Die Berufsausbildung ist eines der besonderen Stiefkinder des Staates. Das Durchschnittsalter der Senegalesen heute ist 19,4 Jahre. Jede Frau hat im Durchschnitt immer noch 4,5 Kinder. Wenn man also den so gastfreundlichen Menschen weiterhelfen will, dann nicht mit Brunnen oder Spenden von Reis, den sie gut selber anbauen könnten, sondern mit der Hilfe beim Bau von Schulen - auch ohne den Staat.

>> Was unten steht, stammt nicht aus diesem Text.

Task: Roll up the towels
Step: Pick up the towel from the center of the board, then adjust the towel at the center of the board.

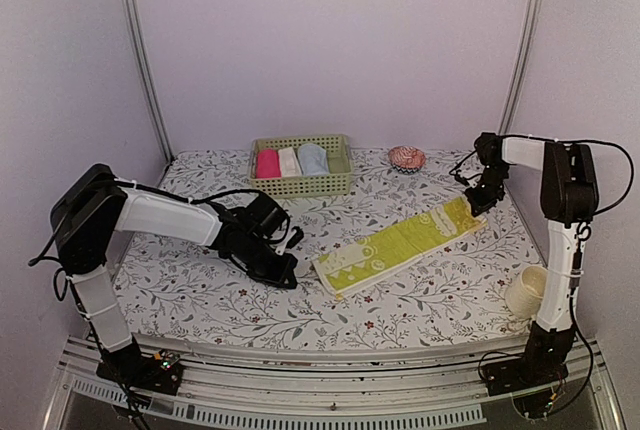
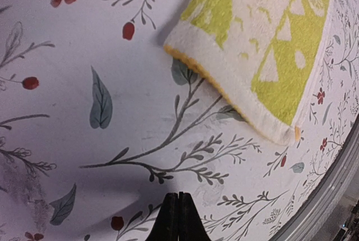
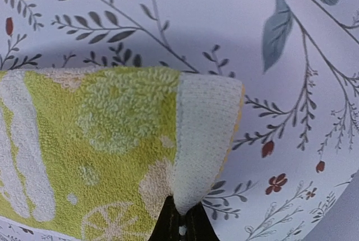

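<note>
A yellow-green towel (image 1: 400,245) with pale printed shapes lies as a long folded strip across the middle right of the table. My right gripper (image 1: 487,200) stands at its far right end. In the right wrist view the right gripper (image 3: 182,224) is shut on the white hem of the towel (image 3: 112,140), which is lifted slightly off the cloth-covered table. My left gripper (image 1: 285,270) lies low just left of the towel's near end. Seen from the left wrist, the left gripper (image 2: 178,210) is shut and empty, apart from the towel corner (image 2: 263,39). A light blue towel (image 1: 313,158) sits rolled in the basket.
The green basket (image 1: 300,187) at the back centre also holds a pink roll (image 1: 267,163) and a cream-white roll (image 1: 289,160). A red-and-white round object (image 1: 407,158) lies at the back right. A cream cup (image 1: 527,292) stands by the right arm's base.
</note>
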Controlling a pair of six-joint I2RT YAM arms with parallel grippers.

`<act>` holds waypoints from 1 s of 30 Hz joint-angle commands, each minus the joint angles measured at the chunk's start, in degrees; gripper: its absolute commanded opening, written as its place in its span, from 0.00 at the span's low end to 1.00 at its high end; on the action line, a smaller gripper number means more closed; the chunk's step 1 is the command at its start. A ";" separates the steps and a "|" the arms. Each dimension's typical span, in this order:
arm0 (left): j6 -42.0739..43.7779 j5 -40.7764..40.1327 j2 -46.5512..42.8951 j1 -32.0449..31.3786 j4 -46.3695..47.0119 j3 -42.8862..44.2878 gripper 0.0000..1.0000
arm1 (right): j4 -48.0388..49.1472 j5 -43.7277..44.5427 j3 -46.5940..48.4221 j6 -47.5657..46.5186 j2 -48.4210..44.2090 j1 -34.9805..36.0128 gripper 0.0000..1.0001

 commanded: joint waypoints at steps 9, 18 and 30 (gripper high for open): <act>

Keine der bisher von uns finanzierten Schulen ist mit dem Staat errichtet worden. Meist mit Caritas oder direkt mit den Eltern. Jugendliche mit Schul- und Berufsausbildung haben eine Perspektive im Land und vor allem die Frauen denken verantwortungsbewusster über ihre Familienplanung ​ nach. Da ist der muslimisch geprägte Staat wirklich weiter: Es gibt Plakate zur Empfängnisverhütung und sogar Kondome an der Tankstellenkasse zu kaufen.

Stefan Kölbl bei der Anleitung durch Anton Geer in der Berufsschule Dachau. Vor Ort mit dem Lehrer Yaya Badji bei der ersten Installation. Fotos: Privat

Elhadji Francois Diouf spricht zur Photovoltaik-Klasse. Wir sind gespannt auf den Erfolg! Die Landwirtschafts-Klasse bei der praktischen Arbeit im Feld innerhalb der Schule. Fotos: Privat

Eine Herausforderung der besonderen Art war unser Geschenk von zwei Photovoltaik-Lehrkoffern an die Berufsschüler in Diattacounda. In der Casamance gibt es viel Land und genug Wasser sowie gute Böden. Die Sonne scheint fast immer. So war die Wahl der Berufe, die als erste ausgebildet werden sollten klar: Landwirte (auch Analphabeten) und Elektriker mit Schwerpunkt Photovoltaik (PV). Und nachdem es im "Energiedorf Wildpoldsried" das Projekt VET4Africa (vocational education and training for Africa) gibt, hatten wir eine Allgäuer Adresse für den Kauf von Schulungsmaterial.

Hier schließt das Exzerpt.